The tax is imposed on the super-rich in the US will then be used to free education costs, develop environmentally friendly infrastructure, and improve health facilities.
The tax rate, which was previously around 20 percent, will almost double to 39.6 percent and if additional taxes are included, the percentage will be 43.4 percent.
Experts are starting to show their concern over the impact it might have on the cryptocurrency world after investors enjoyed huge profits for at least the past year.

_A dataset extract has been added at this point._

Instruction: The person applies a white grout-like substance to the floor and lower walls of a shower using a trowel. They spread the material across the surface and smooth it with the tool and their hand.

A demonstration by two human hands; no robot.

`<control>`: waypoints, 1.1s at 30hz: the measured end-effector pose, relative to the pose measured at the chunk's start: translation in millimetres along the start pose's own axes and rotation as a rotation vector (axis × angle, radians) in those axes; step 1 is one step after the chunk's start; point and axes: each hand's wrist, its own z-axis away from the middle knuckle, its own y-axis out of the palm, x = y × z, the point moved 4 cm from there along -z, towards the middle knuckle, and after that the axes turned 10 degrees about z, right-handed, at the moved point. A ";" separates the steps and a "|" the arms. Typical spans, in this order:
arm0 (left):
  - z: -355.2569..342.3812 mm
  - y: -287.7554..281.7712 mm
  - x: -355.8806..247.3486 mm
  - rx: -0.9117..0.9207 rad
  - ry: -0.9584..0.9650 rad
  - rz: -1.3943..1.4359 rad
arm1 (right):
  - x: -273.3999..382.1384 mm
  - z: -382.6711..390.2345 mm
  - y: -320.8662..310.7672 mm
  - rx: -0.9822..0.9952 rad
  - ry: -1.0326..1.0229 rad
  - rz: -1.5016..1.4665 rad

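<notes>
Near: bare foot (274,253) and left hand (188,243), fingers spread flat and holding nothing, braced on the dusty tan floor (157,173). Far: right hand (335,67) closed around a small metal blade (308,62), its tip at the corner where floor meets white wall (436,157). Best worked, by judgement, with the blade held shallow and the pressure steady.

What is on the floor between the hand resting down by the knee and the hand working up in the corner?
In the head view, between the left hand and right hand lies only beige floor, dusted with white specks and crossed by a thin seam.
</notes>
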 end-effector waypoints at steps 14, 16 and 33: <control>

Data reported from tradingview.com by Kanalcoin.com via cointelegraph.com shows the bitcoin price plummeted from $50,000 to $47,500 on Friday (23/04/2021). This is the first time the bitcoin price has fallen below $50k since early March. In addition, Ether (ETH), as the second largest digital currency, slumped in value to touch the figure of $2,191 followed by XRP, Stellar, and Cardano.
Furthermore, there was a massive increase in share-off transactions by investors before the tax increase was implemented. The S&P 500 index, the benchmark index of the 500 most influential companies in America, closed lower with a 1 percent decline on the same day. This decline is the worst in more than a month.
Several well-known investors including a billionaire company financier named Tim Draper criticized the steps taken by the number one person in America. He said as a result, investment in the digital money market will be increasingly constrained.
This statement is supported by the communication advisor of the Blockchain Association that the optimal percentage of taxes should only be around 28 percent according to the congressional budget.
“Implementation of taxes beyond that range indirectly forces investors to hold their assets longer,” the Blockchain Association communications adviser said via Cointelegraph.
On the other hand, Brett Cotler, a blockchain practitioner said the income earned from certain crypto assets will not be affected at all by any policy.
“Many crypto traders are trading on a fast turnaround where their profits are short term. Any changes in tax enforcement should have no effect. This is different from investors who hold their assets for more than a year,” said Cotler.
“There are many ways to minimize the effect of the capital gains tax increase, including crypto investments through tax-advantaged accounts such as accounts for retirement funds, health savings accounts, and others,” Cloter concluded.